'''
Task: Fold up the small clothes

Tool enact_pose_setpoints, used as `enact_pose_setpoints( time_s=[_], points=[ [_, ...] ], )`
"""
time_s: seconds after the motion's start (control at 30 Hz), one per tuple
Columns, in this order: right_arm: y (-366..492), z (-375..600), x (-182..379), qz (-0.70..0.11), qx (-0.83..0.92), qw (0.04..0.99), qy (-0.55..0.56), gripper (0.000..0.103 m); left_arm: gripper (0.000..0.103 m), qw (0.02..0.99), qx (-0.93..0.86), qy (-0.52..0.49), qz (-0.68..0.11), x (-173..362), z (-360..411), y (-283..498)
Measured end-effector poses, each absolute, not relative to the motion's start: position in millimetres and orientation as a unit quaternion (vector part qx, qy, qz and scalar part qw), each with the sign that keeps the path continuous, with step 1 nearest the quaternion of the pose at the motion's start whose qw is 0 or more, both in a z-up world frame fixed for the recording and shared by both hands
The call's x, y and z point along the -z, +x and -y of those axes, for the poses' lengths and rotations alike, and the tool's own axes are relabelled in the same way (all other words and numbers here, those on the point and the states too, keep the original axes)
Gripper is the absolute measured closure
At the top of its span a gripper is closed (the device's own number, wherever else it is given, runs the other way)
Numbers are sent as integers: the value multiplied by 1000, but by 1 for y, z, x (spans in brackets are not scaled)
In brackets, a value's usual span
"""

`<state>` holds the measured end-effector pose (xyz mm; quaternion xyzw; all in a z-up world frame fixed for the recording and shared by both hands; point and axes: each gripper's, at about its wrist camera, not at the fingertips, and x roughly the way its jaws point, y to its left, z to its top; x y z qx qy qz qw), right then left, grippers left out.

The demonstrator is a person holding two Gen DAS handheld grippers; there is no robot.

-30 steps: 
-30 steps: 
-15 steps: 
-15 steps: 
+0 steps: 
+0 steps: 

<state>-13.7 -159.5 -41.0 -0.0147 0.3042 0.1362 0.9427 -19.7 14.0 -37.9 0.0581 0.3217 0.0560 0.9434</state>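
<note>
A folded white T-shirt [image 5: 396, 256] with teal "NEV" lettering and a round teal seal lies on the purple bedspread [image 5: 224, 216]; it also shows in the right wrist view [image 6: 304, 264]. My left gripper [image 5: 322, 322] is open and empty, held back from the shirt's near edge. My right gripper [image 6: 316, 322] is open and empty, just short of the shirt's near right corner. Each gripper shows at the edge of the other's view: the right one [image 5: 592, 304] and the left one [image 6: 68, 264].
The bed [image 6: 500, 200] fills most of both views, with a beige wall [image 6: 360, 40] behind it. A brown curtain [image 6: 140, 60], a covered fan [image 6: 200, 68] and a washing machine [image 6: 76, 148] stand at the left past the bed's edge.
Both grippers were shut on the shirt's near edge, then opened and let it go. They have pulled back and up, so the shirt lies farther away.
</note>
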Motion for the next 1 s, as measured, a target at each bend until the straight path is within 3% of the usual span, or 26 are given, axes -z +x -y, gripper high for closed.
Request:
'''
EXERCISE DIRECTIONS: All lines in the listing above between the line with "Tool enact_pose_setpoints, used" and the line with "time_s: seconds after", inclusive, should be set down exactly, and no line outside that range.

EXERCISE RESPONSE:
Tool enact_pose_setpoints, used as `enact_pose_setpoints( time_s=[_], points=[ [_, ...] ], )`
"""
time_s: seconds after the motion's start (control at 30 Hz), one per tuple

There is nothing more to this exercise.